Problem description:
Transcribe the full listing exactly, and drop every picture.

Records supplied:
----------
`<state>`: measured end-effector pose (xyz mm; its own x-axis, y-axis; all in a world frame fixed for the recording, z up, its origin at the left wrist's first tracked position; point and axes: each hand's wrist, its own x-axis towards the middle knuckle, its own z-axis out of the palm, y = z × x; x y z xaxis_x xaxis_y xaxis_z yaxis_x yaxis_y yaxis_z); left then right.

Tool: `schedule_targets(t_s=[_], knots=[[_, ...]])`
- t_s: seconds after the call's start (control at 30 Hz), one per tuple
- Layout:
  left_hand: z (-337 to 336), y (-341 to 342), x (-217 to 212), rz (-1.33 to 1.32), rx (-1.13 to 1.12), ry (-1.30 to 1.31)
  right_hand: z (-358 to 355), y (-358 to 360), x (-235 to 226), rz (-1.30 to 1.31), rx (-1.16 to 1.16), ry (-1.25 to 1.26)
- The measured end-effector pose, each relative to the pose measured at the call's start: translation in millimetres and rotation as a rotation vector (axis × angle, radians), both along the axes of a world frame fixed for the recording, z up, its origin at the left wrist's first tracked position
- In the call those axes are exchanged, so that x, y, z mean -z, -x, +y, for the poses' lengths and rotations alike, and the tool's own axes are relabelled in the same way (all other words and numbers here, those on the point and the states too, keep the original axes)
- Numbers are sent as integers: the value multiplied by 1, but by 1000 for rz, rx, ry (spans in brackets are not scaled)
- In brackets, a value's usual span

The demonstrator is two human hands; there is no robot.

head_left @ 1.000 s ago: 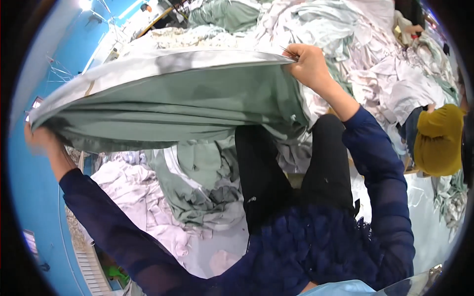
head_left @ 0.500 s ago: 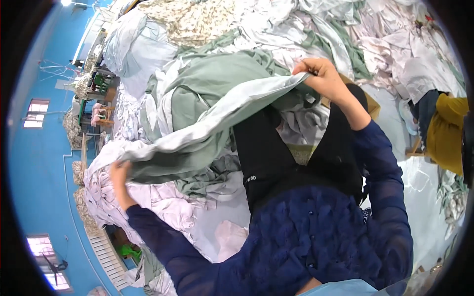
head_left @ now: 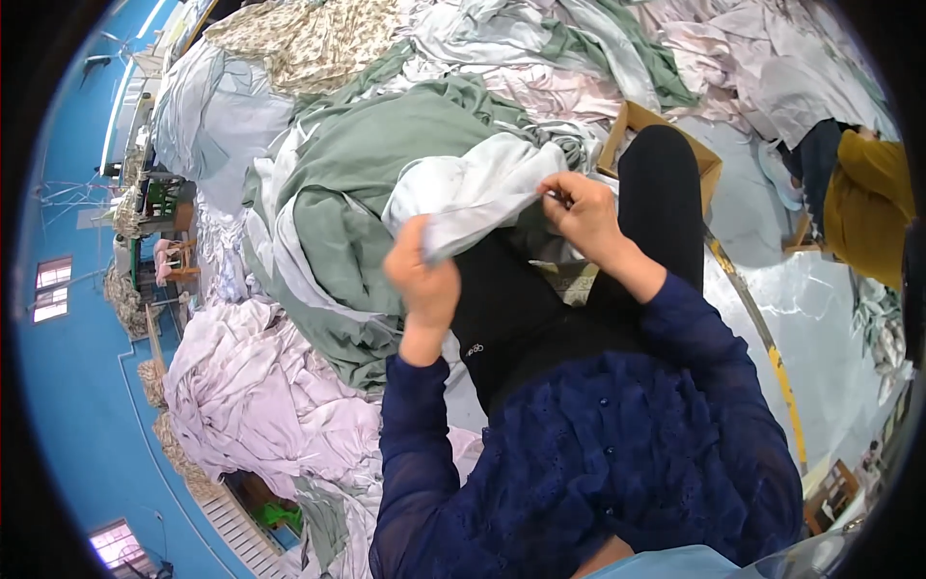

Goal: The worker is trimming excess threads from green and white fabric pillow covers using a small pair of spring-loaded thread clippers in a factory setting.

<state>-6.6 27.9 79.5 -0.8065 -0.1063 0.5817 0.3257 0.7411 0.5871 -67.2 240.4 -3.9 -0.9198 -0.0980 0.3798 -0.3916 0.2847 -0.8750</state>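
Observation:
Over my lap I hold up part of a green and white cloth [head_left: 473,183], its pale side showing between my hands. My left hand [head_left: 422,280] is closed on the cloth's near left edge and slightly smeared by motion. At the right end of the raised part, my right hand [head_left: 584,217] pinches the edge between thumb and fingers. The rest of the green fabric [head_left: 362,145] lies heaped in front of me and to the left, spilling down past my knee.
A pink fabric pile [head_left: 270,386] lies at left. Beyond the green heap are patterned cloth [head_left: 299,39] and more pale piles. A cardboard box [head_left: 711,169] stands by my right knee. Yellow floor tape [head_left: 772,357] runs at right, near a person in mustard clothing [head_left: 873,203].
My left hand has come in from far left toward my right hand, which moved down slightly. The stretched cloth edge is now gathered short between them. The view has shifted a little.

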Motion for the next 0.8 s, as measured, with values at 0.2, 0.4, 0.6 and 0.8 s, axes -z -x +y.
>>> schedule_targets(t_s=[0.2, 0.4, 0.6, 0.8], knots=[[-104, -74, -83, 408, -288, -785, -2, 14, 66, -377, -50, 254], [-197, -126, -19, 179, -992, -526, -24, 24, 97, -887, -214, 344], [-245, -177, 127, -378, -1104, -467, -50, -9, 108, -981, -444, 418], [-146, -105, 123, -400, -681, -89, -38, -11, 99, -1062, -350, 506]])
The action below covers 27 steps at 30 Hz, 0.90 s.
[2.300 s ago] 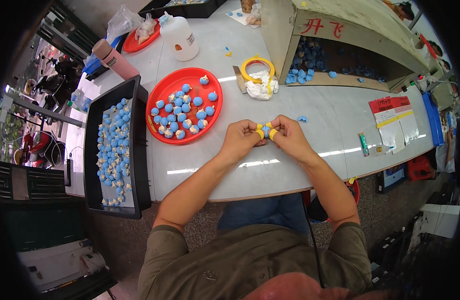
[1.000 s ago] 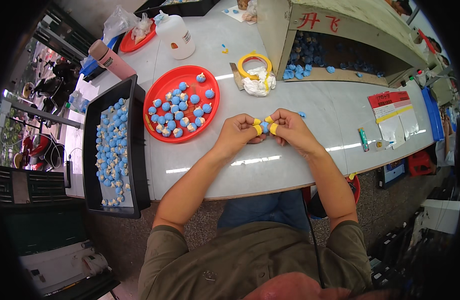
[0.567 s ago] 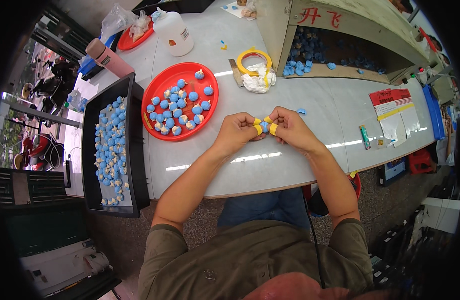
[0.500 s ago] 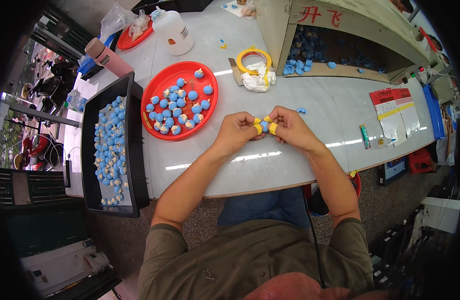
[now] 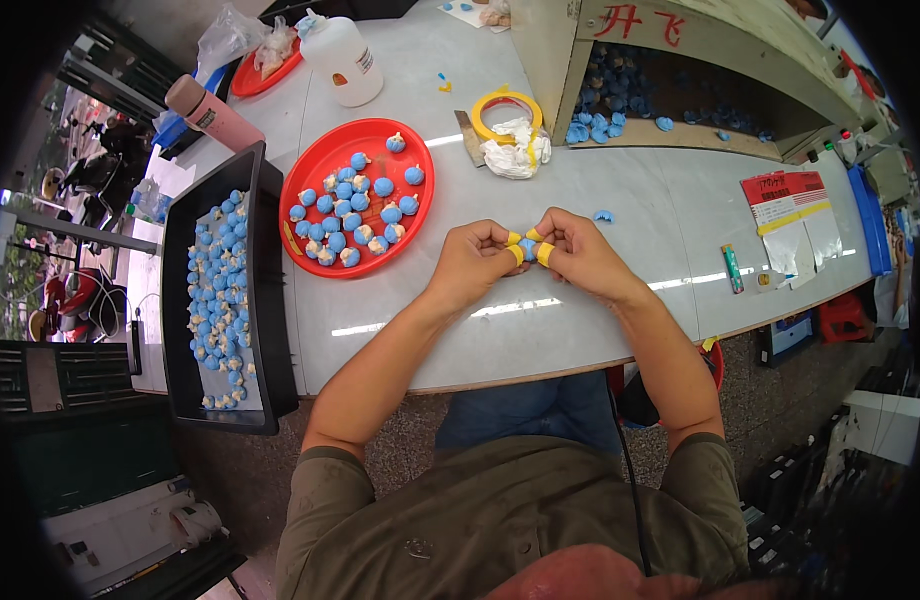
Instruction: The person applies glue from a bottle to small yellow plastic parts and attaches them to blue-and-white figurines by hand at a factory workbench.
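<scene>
Between my two hands, above the grey table, is a small blue piece [image 5: 528, 249], mostly covered by fingertips. My left hand [image 5: 472, 262] pinches it from the left, and my right hand [image 5: 583, 262] pinches it from the right. Yellow tape wraps the thumb and index tips of both hands. Just beyond my right hand lies a loose blue cup-shaped piece [image 5: 604, 216]. To the left, a round red tray [image 5: 302, 187] holds several small blue balls with cream-coloured tips.
A black tray [image 5: 270, 300] with many similar balls stands far left. Behind are a white bottle [image 5: 345, 65], a pink flask [image 5: 215, 112], a yellow tape roll [image 5: 480, 120] and crumpled white tissue [image 5: 513, 158]. A beige cabinet [image 5: 548, 75] holds blue pieces. A green tube [image 5: 732, 268] lies right.
Both hands stay at nearly the same spot, still pinching the blue piece, with only slight finger movement. The view has shifted a little.
</scene>
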### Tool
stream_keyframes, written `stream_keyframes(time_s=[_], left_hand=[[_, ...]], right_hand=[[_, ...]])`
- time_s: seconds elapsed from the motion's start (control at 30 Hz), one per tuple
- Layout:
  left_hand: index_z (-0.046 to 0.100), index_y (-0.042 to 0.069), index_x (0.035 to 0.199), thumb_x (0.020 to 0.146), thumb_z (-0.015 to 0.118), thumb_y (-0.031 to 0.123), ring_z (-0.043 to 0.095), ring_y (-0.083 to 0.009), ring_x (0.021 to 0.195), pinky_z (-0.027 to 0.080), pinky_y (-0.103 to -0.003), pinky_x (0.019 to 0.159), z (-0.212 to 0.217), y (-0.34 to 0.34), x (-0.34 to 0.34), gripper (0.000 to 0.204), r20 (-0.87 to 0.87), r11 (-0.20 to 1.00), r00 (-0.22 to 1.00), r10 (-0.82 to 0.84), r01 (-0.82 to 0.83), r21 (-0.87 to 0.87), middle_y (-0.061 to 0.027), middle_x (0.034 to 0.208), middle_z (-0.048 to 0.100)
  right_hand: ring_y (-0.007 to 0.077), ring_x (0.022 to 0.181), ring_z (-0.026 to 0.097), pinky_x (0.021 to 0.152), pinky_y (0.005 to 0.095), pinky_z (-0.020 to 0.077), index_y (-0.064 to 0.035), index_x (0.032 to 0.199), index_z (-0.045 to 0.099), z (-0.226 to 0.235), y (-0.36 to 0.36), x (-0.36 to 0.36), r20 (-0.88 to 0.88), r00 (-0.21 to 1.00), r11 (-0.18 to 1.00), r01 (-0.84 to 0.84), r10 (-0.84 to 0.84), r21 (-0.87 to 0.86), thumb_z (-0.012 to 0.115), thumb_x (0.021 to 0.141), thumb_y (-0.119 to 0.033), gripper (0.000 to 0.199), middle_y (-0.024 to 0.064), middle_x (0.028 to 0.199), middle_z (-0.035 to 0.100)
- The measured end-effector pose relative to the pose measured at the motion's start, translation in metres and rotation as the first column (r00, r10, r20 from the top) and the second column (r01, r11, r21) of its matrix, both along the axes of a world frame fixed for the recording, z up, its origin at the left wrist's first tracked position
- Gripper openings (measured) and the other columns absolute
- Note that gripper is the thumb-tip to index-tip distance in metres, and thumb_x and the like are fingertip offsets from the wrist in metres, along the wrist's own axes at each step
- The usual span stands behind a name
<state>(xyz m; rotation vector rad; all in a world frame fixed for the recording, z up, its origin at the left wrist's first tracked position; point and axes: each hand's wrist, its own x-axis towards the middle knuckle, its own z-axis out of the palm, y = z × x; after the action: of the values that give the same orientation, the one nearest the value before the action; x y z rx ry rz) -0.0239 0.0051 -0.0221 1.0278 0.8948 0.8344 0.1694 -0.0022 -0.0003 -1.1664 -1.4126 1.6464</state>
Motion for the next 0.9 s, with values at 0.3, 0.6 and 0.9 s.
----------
Solution for this task:
`<state>`: measured end-effector pose (xyz mm; its own x-axis, y-axis; all in a world frame fixed for the recording, z up, its origin at the left wrist's first tracked position; point and axes: each hand's wrist, its own x-axis towards the middle knuckle, its own z-axis out of the palm, y = z × x; x y z xaxis_x xaxis_y xaxis_z yaxis_x yaxis_y yaxis_z); left then right.

Tool: `schedule_targets(t_s=[_], knots=[[_, ...]])`
- t_s: seconds after the call's start (control at 30 Hz), one per tuple
- Layout:
  left_hand: z (-337 to 336), y (-341 to 342), x (-217 to 212), rz (-1.33 to 1.32), rx (-1.13 to 1.12), ry (-1.30 to 1.31)
  right_hand: z (-358 to 355), y (-358 to 360), x (-235 to 226), rz (-1.30 to 1.31), rx (-1.16 to 1.16), ry (-1.25 to 1.26)
- The measured end-effector pose, each relative to the pose measured at the call's start: translation in millimetres and rotation as a rotation vector (axis × angle, radians), both along the axes of a world frame fixed for the recording, z up, its origin at the left wrist's first tracked position
- In the call those axes are exchanged, so that x, y, z mean -z, -x, +y, for the poses' lengths and rotations alike, and the tool's own axes are relabelled in the same way (all other words and numbers here, those on the point and the states too, keep the original axes)
- Numbers are sent as integers: the value multiplied by 1, but by 1000 for rz, rx, ry (spans in brackets are not scaled)
- In brackets, a value's usual span

The demonstrator is two human hands; there is no robot.

head_left @ 1.000 s ago: 
head_left @ 0.500 s ago: 
head_left @ now: 

Goal: The worker is trimming excess threads from green and white fabric pillow covers using a small pair of spring-loaded thread clippers in a factory setting.

<state>-6.6 27.9 79.5 -0.8065 -0.1063 0.5817 0.3257 0.7411 0.5871 -67.2 240.4 -3.9 -0.9198 -0.0980 0.3798 -0.3916 0.2847 -0.8750</state>
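Observation:
Over my lap I hold up part of a green and white cloth [head_left: 473,183], its pale side showing between my hands. My left hand [head_left: 422,280] is closed on the cloth's near left edge and slightly smeared by motion. At the right end of the raised part, my right hand [head_left: 584,217] pinches the edge between thumb and fingers. The rest of the green fabric [head_left: 362,145] lies heaped in front of me and to the left, spilling down past my knee.
A pink fabric pile [head_left: 270,386] lies at left. Beyond the green heap are patterned cloth [head_left: 299,39] and more pale piles. A cardboard box [head_left: 711,169] stands by my right knee. Yellow floor tape [head_left: 772,357] runs at right, near a person in mustard clothing [head_left: 873,203].
My left hand has come in from far left toward my right hand, which moved down slightly. The stretched cloth edge is now gathered short between them. The view has shifted a little.
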
Motion for the next 0.8 s, as measured, with values at 0.2, 0.4, 0.6 and 0.8 s, axes -z -x +y.
>>> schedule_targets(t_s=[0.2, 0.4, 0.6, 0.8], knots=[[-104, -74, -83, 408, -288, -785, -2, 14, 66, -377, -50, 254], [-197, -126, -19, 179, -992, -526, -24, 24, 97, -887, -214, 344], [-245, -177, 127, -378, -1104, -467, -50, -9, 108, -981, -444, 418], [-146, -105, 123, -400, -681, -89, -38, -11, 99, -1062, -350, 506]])
The action below covers 27 steps at 30 Hz, 0.90 s.
[2.300 s ago] 
[1.000 s ago] 
[0.567 s ago] 
[0.500 s ago] 
[now] 
Instruction: The person applies glue from a bottle to small yellow plastic parts and attaches them to blue-and-white figurines by hand at a factory workbench.
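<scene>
Between my two hands, above the grey table, is a small blue piece [image 5: 528, 249], mostly covered by fingertips. My left hand [image 5: 472, 262] pinches it from the left, and my right hand [image 5: 583, 262] pinches it from the right. Yellow tape wraps the thumb and index tips of both hands. Just beyond my right hand lies a loose blue cup-shaped piece [image 5: 604, 216]. To the left, a round red tray [image 5: 302, 187] holds several small blue balls with cream-coloured tips.
A black tray [image 5: 270, 300] with many similar balls stands far left. Behind are a white bottle [image 5: 345, 65], a pink flask [image 5: 215, 112], a yellow tape roll [image 5: 480, 120] and crumpled white tissue [image 5: 513, 158]. A beige cabinet [image 5: 548, 75] holds blue pieces. A green tube [image 5: 732, 268] lies right.
Both hands stay at nearly the same spot, still pinching the blue piece, with only slight finger movement. The view has shifted a little.
</scene>
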### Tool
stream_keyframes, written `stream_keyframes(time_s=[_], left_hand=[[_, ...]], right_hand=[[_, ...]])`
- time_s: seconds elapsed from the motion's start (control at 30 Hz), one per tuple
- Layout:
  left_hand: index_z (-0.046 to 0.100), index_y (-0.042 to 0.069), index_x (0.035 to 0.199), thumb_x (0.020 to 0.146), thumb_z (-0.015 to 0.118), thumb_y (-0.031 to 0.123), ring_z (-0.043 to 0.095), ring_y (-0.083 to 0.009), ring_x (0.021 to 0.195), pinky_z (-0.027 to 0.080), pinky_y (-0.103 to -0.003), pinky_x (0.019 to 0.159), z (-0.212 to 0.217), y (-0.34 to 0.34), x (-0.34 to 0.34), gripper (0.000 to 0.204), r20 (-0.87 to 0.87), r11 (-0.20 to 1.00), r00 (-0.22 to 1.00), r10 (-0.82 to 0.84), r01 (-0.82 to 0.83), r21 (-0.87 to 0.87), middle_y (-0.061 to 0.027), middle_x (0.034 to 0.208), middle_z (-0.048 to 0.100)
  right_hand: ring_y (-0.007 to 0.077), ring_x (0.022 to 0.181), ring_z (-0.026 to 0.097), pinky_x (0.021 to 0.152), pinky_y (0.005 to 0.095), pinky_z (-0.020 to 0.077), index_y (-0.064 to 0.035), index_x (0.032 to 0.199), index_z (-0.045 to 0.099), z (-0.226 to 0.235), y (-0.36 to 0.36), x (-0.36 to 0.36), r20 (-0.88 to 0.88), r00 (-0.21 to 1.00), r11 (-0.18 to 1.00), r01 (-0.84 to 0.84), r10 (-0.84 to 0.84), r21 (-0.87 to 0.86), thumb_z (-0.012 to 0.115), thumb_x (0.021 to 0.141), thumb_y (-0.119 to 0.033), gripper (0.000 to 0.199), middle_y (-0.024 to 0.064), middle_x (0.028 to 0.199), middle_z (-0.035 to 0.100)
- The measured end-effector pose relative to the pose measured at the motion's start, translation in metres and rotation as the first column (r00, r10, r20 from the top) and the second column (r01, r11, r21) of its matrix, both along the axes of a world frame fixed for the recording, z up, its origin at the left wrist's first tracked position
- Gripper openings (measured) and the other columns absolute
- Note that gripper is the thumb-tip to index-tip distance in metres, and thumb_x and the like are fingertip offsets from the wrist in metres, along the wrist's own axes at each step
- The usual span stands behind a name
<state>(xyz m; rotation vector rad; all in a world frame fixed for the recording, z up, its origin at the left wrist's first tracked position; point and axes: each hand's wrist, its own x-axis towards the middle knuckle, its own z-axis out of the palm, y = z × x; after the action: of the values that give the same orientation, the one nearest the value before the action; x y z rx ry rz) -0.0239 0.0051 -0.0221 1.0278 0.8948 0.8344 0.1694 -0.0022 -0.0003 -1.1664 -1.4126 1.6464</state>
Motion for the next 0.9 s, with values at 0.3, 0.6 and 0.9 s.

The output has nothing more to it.